* _DESCRIPTION OF THE TASK_
Write exactly the lines running from the start of the material below to the line that includes "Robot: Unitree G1", and include no pictures.

* _SUPPLIED DATA_
──────

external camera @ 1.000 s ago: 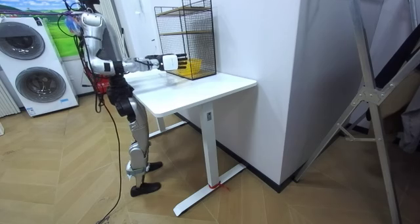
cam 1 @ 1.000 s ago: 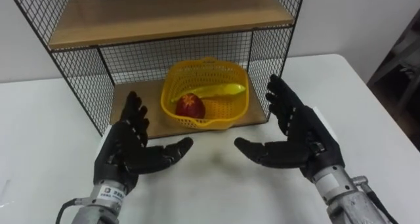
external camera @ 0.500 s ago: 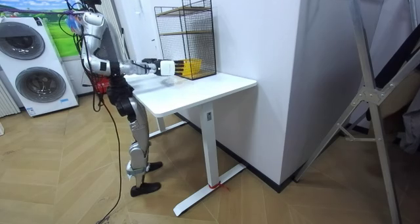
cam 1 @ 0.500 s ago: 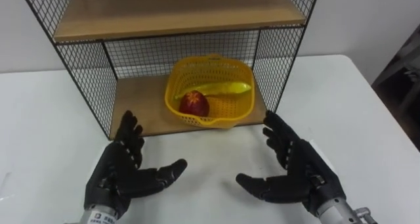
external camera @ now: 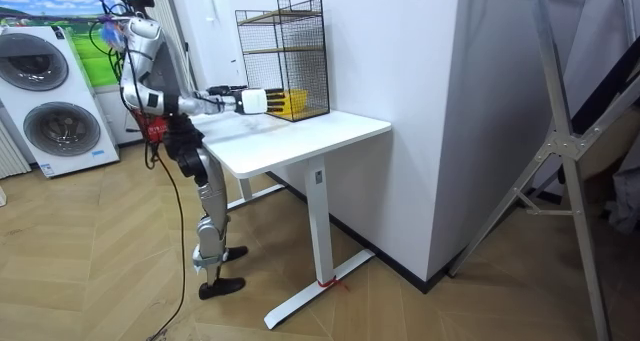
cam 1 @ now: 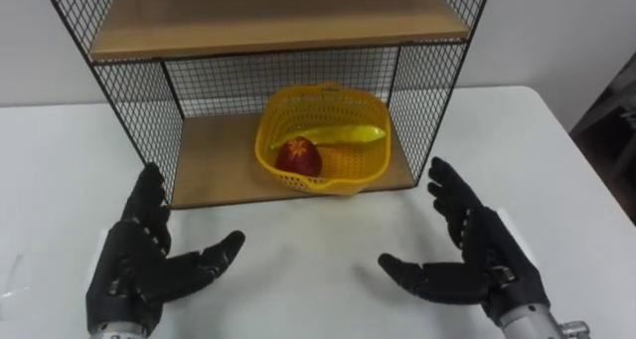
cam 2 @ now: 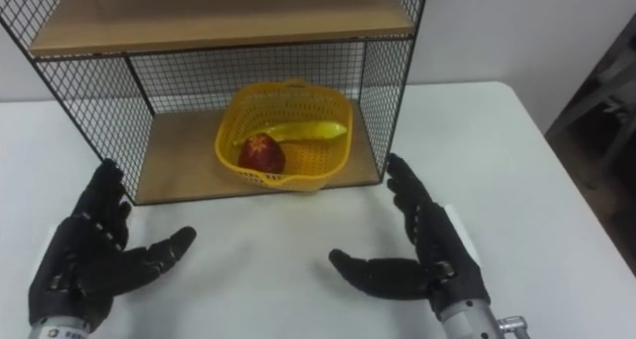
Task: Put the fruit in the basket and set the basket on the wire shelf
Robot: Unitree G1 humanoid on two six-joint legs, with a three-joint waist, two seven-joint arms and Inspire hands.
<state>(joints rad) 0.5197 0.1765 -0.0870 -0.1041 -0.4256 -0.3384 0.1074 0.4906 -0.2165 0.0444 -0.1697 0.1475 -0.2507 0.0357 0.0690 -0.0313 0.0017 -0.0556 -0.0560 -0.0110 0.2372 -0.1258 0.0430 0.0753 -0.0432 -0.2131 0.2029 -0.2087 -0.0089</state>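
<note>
**Q:** Where does the fruit sit?

**A:** In the yellow basket [cam 1: 370,158], a red fruit [cam 1: 299,157] beside a long yellow one [cam 1: 340,133]. The basket stands on the lower board of the wire shelf [cam 1: 134,110], toward its right side, inside the mesh.

**Q:** And the hands?

**A:** The left hand [cam 1: 129,274] and right hand [cam 1: 487,261] hover over the white worktop [cam 1: 318,235] in front of the shelf. Their palms face inward and the fingers [cam 1: 449,192] are spread straight, holding nothing, well apart from the basket.

**Q:** Why so?

**A:** Both parts of the task look done. The basket rests flat on the board, though its front lip comes near the board's edge. The empty hands flank the opening, clear of the wire.
</note>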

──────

* _RESULT OF THE EXERCISE_
external camera @ 1.000 s ago: 
cam 1 @ 1.000 s ago: 
external camera @ 0.500 s ago: 
cam 1 @ 0.500 s ago: 
external camera @ now: 
cam 1 @ now: 
cam 2 @ now: 
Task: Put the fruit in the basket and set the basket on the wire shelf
Robot: Unitree G1 humanoid on two six-joint legs, with a three-joint waist, two seven-joint arms and Inspire hands.

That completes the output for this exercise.